Martedi 20 gennaio 2015 alle ore 9,00

Sala della Piccola Protomoteca

Campidoglio – Roma

Un occasione per impostare un ragionamento complessivo che, a partire dai risultati della ricerca, ricolleghi l’azione educativa di scuola e extra-scuola per l’accoglienza, l’inclusione, il successo formativo.

Oggi, 20 gennaio 2015, è stata presentata la ricerca nazionale sulla dispersione scolastica presso la sala della Piccola Protomoteca del Campidoglio. Il fenomeno è stato analizzato da vari punti di vista, economico, sociale, dal punto di vista educativo e del benessere degli studenti. Hanno partecipato gli assessori Masini e Danese, la CGIL Scuola, Università La Sapienza, Dipartimento Scienze dell’Educazione, la Fondazione Agnelli e l’Associazione  Bruno Trentin, l’Arci Ragazzi, insegnanti dell’MCE e molte altre realtà educative operanti in Italia e a Roma.

Secondo le indicazioni della Comunità Europea il tasso di dispersione dovrebbe essere inferiore al 10% e il 40% dovrebbe raggiungere la laurea, questo per creare un’economia della conoscenza e una maggiore possibilità di benessere per il paese. Il problema è nazionale e non riguarda solo il sud. Secondo la dottoressa Farinelli e alcuni studi bisogna considerare nel dato della dispersione anche le bocciature e le assenze ripetute, che segnalano un allontanamento dei ragazzi dalla scuola e dal coinvolgimento in essa. Il sistema scolastico punitivo non funziona, ci sono sistemi dove non esistono le bocciature che funzionano meglio del nostro, dove si investe di più nella prevenzione. Non è un problema di risorse poichè l’Italia spende molto per la lotta alla dispersione, ma non abbiamo i risultati sperati e siamo ancora molto al di sotto degli obiettivi. Inoltre il sistema Italiano punta troppo sullo studio a casa delegando alle famiglie la riuscita del successo scolastico dei figli.

Più che tamponare il disagio bisognerebbe prevenirlo investendo nell’innovazione didattica e nella prevenzione.

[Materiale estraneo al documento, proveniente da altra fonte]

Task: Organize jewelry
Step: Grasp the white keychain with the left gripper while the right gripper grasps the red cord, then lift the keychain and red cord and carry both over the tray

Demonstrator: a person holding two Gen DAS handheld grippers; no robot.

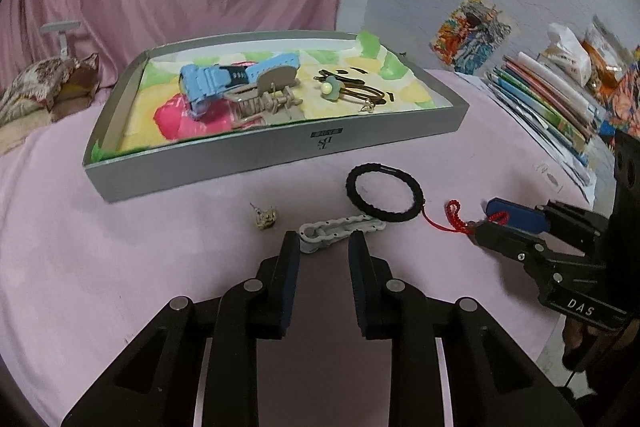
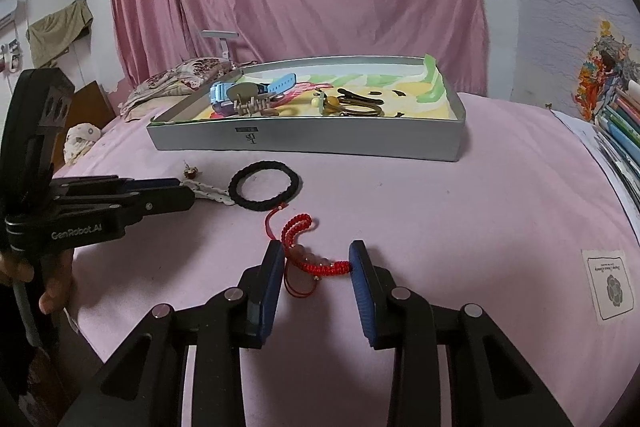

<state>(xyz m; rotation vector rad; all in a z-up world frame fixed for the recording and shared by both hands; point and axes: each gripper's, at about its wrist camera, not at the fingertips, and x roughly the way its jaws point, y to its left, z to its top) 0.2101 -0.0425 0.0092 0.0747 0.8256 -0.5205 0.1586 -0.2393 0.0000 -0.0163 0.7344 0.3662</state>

Secondo la ricerca  della Fondazione Agnelli per questo servirebbe anche una maggiore collaborazione tra scuola e terzo settore. Una bocciatura costa al sistema economico circa 7000 euro l’anno, mentre un buon progetto di sostegno scolastico circa 431 ad alunno. I progetti di recupero scolastico devono passare anche per la socializzazione perché è importante creare relazioni positive per poi affrontare un percorso di apprendimento. Bisogna analizzare come vengono utilizzate le risorse e l’efficacia delle azioni messe in campo. I progetti delle scuole sono auto-referenziali, hanno difficoltà a mettersi in rete con altri soggetti. I progetti del terzo settore spesso vivono in mondi paralleli e non c’è una sufficiente analisi degli obiettivi e auto-valutazione.

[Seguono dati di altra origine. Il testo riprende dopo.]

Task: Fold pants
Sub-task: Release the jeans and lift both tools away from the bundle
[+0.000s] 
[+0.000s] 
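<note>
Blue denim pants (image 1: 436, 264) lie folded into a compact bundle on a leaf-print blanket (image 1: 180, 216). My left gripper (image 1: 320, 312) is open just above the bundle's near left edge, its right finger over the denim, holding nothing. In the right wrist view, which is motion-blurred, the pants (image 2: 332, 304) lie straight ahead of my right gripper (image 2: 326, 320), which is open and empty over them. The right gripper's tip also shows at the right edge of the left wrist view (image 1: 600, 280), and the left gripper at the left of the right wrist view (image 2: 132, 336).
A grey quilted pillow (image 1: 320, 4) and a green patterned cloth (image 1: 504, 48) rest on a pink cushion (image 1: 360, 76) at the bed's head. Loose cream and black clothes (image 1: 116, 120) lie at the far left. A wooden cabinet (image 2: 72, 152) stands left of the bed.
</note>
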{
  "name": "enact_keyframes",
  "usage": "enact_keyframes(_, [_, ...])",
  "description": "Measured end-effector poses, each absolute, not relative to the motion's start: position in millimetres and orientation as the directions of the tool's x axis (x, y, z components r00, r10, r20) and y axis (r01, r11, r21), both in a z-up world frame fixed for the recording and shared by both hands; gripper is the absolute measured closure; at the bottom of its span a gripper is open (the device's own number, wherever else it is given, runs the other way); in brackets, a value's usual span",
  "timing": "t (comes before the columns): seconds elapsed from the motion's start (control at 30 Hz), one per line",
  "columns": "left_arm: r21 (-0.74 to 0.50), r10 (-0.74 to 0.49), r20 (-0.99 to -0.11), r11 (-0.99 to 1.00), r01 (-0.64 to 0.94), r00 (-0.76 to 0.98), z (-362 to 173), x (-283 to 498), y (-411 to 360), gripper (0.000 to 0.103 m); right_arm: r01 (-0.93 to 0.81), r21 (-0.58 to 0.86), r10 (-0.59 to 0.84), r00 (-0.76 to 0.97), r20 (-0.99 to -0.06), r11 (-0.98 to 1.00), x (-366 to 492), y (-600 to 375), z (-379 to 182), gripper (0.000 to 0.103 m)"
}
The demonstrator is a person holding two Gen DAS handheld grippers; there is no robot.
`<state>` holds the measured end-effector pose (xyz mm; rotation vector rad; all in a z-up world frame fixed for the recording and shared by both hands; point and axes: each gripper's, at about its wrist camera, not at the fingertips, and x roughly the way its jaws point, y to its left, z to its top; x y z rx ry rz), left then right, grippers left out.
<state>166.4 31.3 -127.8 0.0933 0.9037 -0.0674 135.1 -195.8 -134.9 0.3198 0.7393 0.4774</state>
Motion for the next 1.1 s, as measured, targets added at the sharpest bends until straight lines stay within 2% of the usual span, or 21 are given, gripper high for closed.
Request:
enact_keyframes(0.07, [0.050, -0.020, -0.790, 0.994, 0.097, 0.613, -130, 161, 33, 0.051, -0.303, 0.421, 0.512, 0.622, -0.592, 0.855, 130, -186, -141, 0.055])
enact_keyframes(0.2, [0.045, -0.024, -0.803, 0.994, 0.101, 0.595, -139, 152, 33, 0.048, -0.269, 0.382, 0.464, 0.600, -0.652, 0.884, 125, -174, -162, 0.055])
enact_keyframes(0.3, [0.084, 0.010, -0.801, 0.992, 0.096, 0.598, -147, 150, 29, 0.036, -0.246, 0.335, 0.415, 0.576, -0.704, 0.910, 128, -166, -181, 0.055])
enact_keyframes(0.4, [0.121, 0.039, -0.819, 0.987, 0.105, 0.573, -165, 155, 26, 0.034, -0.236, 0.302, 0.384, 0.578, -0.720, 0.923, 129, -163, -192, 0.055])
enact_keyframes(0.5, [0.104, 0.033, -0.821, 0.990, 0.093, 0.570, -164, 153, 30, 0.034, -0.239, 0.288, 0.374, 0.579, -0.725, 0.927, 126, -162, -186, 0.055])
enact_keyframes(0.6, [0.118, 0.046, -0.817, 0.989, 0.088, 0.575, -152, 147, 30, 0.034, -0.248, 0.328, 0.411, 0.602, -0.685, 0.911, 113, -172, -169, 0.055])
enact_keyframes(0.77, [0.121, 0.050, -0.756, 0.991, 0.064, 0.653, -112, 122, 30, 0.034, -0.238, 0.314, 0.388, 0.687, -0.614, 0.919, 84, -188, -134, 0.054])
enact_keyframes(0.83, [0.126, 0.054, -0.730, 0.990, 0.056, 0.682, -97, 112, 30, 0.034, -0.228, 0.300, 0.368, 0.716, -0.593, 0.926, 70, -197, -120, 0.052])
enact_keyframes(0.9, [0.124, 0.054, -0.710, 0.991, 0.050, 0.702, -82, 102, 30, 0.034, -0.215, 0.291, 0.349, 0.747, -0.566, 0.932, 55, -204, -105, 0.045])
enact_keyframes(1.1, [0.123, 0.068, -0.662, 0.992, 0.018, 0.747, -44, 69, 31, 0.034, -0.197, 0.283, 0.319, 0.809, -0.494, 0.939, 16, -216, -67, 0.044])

Secondo il Professore dell’università La Sapienza Piero Lucisano non si può considerare solo l’aspetto economico, ma bisogna mettere al primo posto il benessere e la felicità dei ragazzi. La dispersione è solo la punta dell’iceberg, perché i ragazzi a scuola esprimono sofferenza. Quindi la scuola deve lavorare su un percorso di profonda innovazione, partendo dalle esigenze dei ragazzi che sono cambiate. Bisogna rendere i ragazzi partecipi dei loro processi formativi ed educativi, spesso non si sentono coinvolti ed interessati. Dare responsabilità agli studenti significa aumentare la capacità di leadership, è importante sentire la fiducia su di se’. Inoltre non si può tenere le persone più di due ore seduti ad ascoltare, anche nei corsi di formazione per insegnanti si è verificato che dopo questo tempo non si riesce più a seguire con attenzione.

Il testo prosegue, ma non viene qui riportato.